[Data items]
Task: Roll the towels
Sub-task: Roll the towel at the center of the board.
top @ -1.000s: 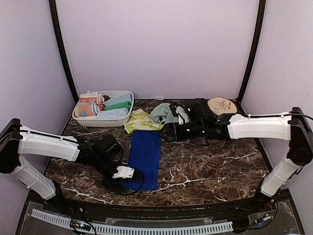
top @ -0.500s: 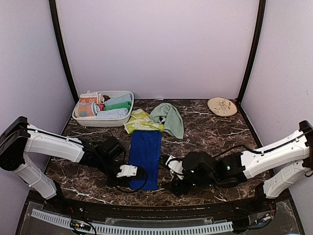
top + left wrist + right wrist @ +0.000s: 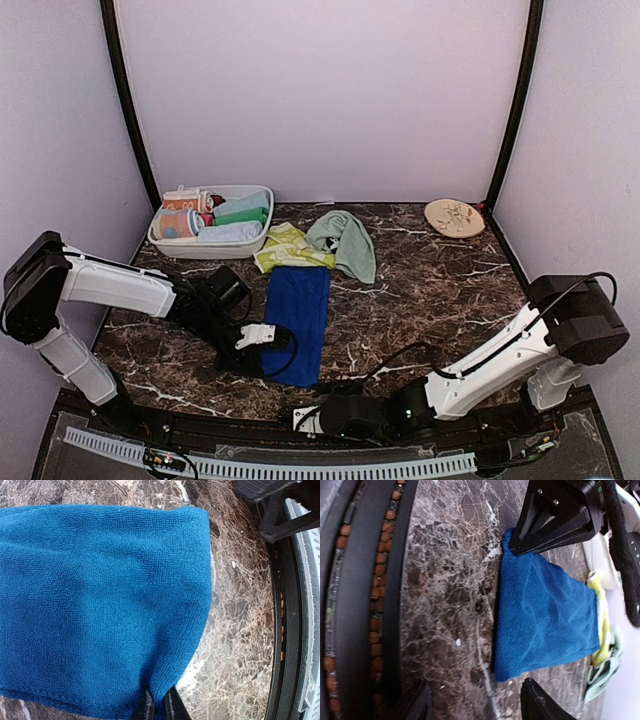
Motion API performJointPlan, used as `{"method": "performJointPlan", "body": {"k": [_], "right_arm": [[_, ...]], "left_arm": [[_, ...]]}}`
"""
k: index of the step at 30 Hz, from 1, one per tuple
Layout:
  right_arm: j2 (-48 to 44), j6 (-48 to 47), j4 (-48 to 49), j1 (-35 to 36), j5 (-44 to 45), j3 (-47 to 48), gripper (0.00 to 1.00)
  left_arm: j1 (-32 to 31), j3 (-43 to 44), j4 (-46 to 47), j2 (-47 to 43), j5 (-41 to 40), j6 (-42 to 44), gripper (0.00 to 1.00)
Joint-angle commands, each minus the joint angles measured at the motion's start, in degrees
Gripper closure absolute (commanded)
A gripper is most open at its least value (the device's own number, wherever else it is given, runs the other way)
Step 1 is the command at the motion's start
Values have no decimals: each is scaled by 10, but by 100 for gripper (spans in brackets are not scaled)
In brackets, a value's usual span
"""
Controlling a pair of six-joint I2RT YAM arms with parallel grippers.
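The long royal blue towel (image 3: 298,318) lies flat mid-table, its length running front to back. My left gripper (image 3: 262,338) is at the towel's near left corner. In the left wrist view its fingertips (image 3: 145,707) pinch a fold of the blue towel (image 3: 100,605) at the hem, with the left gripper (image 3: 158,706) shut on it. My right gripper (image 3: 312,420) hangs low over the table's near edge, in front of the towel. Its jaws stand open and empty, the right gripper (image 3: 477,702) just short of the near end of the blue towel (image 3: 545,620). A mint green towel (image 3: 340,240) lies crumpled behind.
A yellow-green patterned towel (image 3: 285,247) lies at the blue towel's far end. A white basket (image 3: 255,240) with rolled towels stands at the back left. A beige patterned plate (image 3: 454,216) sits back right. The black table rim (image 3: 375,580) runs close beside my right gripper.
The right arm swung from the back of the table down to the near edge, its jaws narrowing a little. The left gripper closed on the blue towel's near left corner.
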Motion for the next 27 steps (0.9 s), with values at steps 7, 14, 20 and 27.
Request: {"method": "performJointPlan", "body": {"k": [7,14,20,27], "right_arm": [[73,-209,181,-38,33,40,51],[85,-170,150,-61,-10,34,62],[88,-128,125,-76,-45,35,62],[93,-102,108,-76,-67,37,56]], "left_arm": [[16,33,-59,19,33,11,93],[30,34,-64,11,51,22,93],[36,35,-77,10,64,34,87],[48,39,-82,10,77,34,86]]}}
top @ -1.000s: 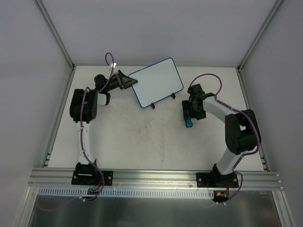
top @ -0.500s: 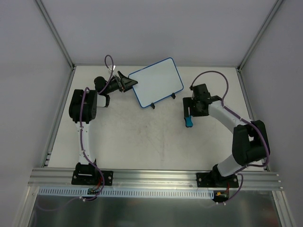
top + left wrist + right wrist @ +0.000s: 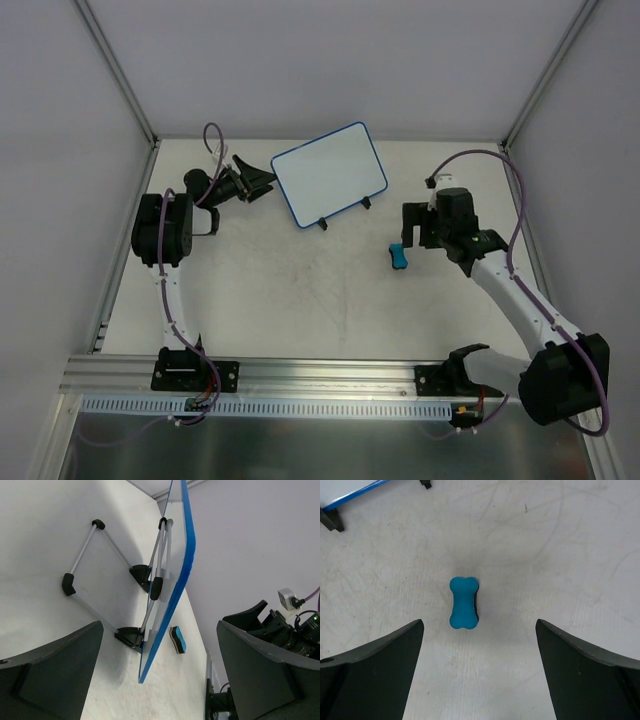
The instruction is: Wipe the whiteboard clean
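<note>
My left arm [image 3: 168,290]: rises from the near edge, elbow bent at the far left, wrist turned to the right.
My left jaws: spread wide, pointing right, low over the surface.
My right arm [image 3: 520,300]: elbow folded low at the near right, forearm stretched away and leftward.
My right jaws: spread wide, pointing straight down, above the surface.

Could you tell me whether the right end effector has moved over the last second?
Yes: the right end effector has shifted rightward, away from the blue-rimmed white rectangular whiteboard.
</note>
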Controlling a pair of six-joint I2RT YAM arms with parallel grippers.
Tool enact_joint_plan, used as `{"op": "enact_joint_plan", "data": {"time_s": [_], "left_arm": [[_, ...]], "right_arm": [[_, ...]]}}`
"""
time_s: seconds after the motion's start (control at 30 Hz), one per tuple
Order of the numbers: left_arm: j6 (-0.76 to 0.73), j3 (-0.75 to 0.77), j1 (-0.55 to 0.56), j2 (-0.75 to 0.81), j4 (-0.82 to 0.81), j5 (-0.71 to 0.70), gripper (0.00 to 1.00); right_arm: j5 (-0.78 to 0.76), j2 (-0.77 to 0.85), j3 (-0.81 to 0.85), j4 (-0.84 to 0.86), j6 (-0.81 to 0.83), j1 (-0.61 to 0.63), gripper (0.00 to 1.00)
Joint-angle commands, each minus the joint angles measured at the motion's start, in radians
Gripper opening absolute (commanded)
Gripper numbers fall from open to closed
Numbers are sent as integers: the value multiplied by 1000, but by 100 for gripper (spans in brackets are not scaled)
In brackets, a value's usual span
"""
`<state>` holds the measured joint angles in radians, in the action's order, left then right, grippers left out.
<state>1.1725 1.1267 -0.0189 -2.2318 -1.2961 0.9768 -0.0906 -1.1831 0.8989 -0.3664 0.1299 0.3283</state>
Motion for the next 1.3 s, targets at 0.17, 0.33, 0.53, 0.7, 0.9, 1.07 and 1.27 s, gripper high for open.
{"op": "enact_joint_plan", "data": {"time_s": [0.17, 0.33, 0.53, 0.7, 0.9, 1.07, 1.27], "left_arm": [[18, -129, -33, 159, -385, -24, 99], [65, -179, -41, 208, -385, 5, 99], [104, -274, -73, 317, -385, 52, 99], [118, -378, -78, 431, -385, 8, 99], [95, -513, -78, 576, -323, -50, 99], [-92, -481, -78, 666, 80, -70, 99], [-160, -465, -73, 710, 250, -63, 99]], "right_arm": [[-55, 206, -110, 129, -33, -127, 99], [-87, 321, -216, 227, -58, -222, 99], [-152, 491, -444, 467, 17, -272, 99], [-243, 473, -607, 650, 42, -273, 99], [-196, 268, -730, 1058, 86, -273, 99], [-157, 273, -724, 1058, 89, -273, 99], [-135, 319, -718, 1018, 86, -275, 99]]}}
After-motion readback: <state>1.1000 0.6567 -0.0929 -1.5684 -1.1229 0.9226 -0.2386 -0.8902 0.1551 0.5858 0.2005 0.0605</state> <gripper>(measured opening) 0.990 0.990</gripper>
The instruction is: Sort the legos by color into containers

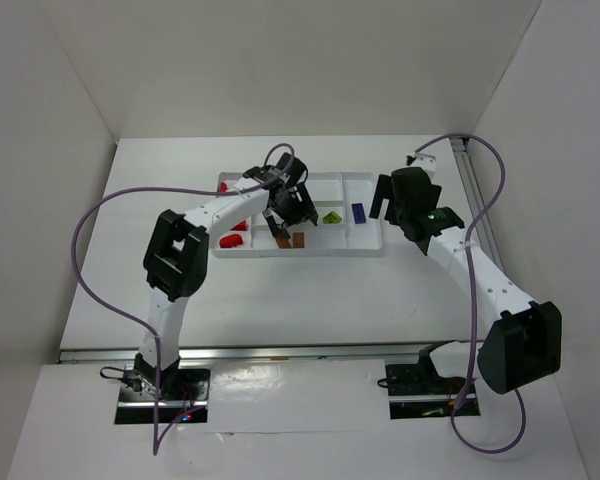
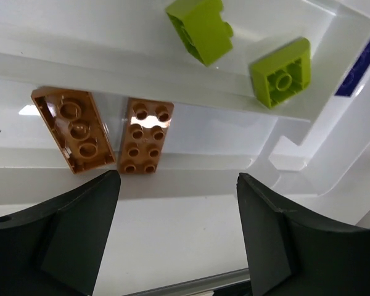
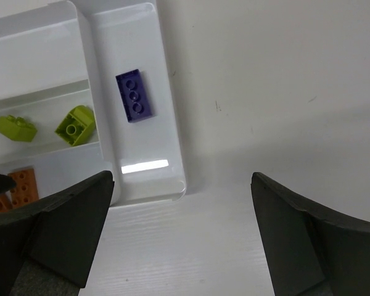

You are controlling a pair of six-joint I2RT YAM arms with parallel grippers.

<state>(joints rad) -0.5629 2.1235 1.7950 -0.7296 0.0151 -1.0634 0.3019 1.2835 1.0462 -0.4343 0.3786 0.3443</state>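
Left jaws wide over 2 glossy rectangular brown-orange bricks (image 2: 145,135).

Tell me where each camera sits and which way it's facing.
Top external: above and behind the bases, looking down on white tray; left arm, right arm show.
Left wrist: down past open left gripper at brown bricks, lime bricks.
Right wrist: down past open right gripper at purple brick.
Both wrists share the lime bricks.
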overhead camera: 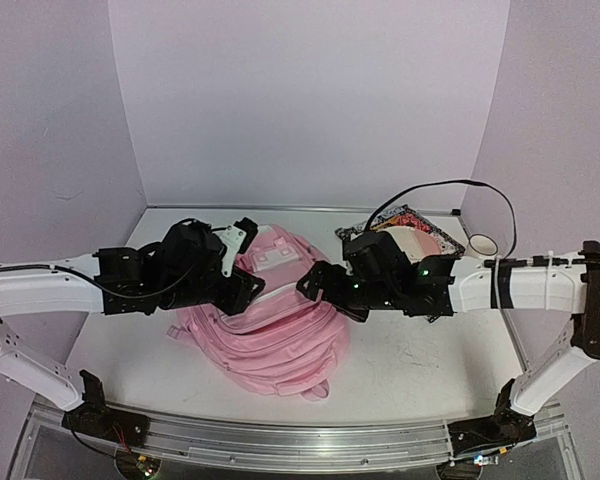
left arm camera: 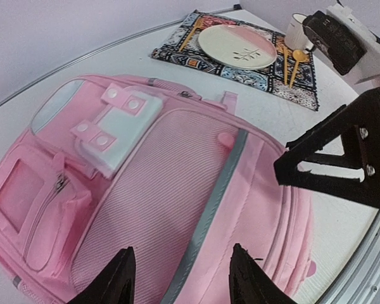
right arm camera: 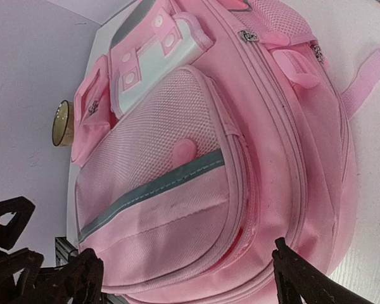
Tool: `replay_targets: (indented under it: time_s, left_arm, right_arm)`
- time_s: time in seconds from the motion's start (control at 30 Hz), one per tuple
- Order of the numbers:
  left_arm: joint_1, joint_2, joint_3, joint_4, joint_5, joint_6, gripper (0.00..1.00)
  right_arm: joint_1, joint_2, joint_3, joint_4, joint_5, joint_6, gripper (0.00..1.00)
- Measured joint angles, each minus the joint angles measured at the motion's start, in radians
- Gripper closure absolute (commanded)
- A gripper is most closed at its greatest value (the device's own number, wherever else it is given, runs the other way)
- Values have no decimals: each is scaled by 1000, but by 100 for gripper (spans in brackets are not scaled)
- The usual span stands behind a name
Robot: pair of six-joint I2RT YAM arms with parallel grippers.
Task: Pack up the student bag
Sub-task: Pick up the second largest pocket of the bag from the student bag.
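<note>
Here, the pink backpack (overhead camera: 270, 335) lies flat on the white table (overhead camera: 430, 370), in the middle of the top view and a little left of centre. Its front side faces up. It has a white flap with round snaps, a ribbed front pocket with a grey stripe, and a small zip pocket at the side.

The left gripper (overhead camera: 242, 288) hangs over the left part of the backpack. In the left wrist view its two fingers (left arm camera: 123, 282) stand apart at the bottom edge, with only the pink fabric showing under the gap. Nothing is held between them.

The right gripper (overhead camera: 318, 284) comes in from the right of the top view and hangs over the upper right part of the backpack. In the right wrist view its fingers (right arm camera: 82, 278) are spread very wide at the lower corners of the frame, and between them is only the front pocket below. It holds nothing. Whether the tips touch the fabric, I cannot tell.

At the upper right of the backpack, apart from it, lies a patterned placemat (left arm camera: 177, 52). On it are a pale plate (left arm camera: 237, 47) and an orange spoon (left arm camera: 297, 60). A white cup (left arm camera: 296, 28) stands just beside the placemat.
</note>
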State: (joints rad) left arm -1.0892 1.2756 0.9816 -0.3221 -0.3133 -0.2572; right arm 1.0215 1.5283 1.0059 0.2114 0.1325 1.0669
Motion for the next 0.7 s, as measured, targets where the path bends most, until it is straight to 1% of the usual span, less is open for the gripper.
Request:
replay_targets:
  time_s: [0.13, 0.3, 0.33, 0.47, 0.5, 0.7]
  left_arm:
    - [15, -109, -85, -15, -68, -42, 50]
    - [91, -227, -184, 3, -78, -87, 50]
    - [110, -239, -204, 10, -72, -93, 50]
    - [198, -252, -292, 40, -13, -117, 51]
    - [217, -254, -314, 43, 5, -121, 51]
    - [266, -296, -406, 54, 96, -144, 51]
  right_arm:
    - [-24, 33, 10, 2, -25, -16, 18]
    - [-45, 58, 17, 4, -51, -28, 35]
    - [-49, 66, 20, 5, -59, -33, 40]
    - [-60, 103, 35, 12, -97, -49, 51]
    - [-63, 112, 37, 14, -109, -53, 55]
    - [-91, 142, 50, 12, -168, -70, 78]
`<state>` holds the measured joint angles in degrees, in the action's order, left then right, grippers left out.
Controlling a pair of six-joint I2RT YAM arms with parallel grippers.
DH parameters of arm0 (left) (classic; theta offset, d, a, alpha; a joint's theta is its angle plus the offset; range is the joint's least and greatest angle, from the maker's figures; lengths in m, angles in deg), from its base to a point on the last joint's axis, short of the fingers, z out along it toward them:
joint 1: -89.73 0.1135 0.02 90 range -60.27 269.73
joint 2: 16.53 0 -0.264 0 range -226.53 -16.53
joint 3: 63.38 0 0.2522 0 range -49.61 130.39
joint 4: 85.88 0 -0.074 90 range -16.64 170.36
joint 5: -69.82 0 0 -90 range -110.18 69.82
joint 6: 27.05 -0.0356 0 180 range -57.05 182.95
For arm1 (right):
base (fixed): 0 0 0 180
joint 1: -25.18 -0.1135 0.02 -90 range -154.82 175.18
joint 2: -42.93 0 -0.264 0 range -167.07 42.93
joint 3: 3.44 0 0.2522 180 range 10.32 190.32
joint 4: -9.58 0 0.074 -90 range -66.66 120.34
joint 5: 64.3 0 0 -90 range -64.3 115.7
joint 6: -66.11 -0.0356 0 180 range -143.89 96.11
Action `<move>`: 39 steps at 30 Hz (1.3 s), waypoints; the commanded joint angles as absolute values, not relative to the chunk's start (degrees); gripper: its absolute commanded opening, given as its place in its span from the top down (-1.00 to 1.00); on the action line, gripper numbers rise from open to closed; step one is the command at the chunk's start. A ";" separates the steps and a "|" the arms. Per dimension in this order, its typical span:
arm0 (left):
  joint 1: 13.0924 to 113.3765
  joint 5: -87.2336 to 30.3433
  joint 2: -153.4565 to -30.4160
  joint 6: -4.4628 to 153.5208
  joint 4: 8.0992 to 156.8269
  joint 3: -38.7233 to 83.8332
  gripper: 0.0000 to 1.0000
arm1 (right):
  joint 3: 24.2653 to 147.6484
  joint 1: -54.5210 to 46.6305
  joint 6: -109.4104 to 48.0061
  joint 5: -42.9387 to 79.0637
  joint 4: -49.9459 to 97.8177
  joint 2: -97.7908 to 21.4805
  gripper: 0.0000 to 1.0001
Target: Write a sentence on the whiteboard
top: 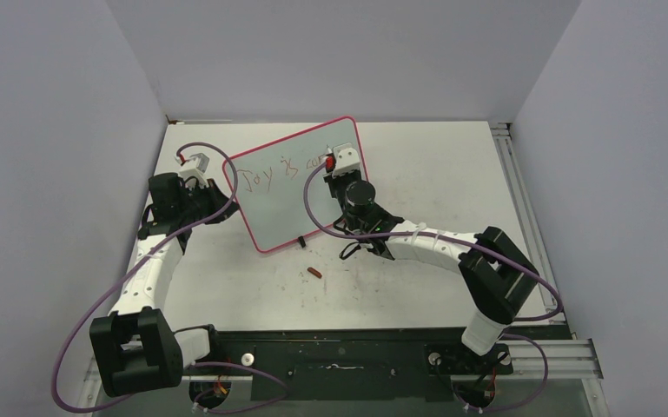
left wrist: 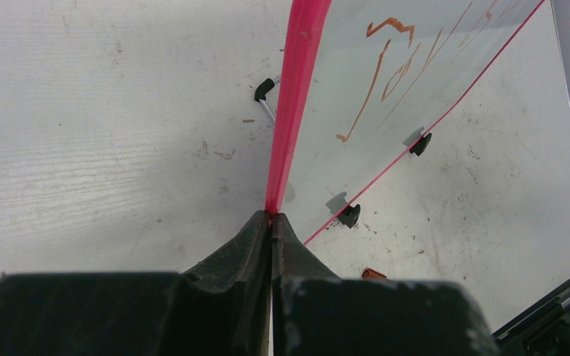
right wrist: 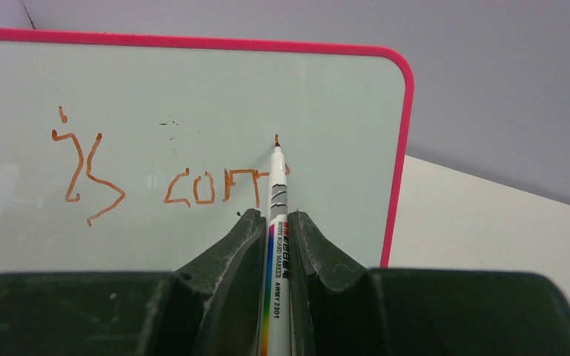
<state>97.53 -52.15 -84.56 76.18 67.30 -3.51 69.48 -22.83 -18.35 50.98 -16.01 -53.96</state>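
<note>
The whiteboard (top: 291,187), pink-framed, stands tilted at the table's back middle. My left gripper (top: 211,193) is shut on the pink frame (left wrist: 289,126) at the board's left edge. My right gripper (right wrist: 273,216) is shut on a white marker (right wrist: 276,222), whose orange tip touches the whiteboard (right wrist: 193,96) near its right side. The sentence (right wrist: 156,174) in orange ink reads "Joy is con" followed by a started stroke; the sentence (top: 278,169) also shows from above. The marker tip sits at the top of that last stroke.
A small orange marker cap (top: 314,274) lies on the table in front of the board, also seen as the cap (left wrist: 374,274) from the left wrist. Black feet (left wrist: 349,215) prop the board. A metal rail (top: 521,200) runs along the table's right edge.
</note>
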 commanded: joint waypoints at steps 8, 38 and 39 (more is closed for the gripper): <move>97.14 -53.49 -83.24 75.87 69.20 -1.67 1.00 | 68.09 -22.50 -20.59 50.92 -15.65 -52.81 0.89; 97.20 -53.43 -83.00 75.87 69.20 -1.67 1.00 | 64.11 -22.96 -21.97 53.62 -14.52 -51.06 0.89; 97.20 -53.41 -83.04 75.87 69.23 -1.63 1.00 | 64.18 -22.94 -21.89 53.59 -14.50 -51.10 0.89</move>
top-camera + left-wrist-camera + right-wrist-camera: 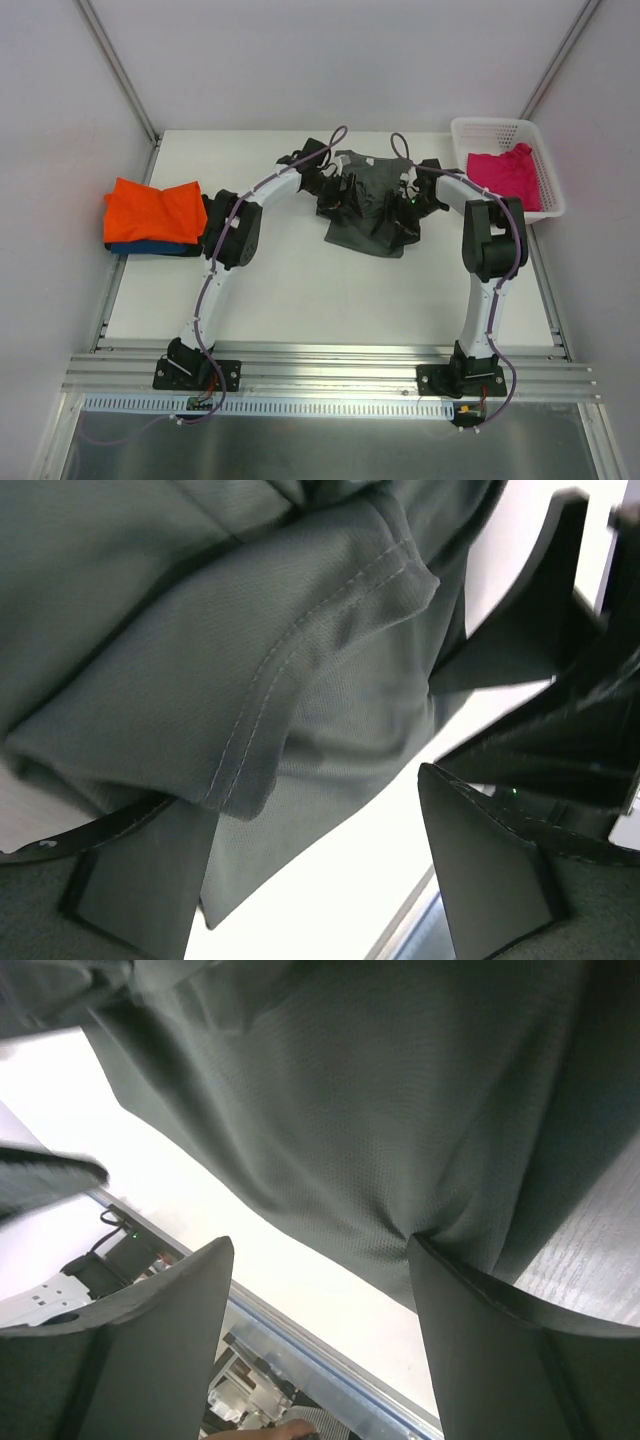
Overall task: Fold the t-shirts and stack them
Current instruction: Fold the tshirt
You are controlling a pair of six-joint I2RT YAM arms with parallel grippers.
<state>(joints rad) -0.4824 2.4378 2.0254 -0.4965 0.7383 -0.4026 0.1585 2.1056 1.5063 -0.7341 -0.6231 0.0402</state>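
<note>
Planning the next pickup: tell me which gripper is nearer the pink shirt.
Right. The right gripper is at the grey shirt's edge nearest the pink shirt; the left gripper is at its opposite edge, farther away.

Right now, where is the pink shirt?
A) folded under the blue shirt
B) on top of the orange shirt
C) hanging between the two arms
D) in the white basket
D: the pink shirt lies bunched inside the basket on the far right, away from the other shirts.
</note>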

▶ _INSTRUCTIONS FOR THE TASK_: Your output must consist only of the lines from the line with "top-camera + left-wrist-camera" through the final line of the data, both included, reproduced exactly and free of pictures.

▶ _OUTPUT BELOW_:
top-camera + left-wrist-camera + right-wrist-camera: 
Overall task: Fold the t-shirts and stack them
Current instruction: Fold the tshirt
You are controlling a pair of six-joint I2RT YAM arms with parallel grippers.
<state>(joints rad) -0.4824 2.4378 2.0254 -0.4965 0.7383 -0.4026 0.1585 2.1056 1.5063 -0.7341 -0.6231 0.0402</state>
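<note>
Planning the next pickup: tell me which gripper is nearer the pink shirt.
Right. The right gripper is at the grey shirt's edge nearest the pink shirt; the left gripper is at its opposite edge, farther away.

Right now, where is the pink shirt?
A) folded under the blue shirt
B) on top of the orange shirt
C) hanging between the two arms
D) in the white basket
D: the pink shirt lies bunched inside the basket on the far right, away from the other shirts.
</note>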

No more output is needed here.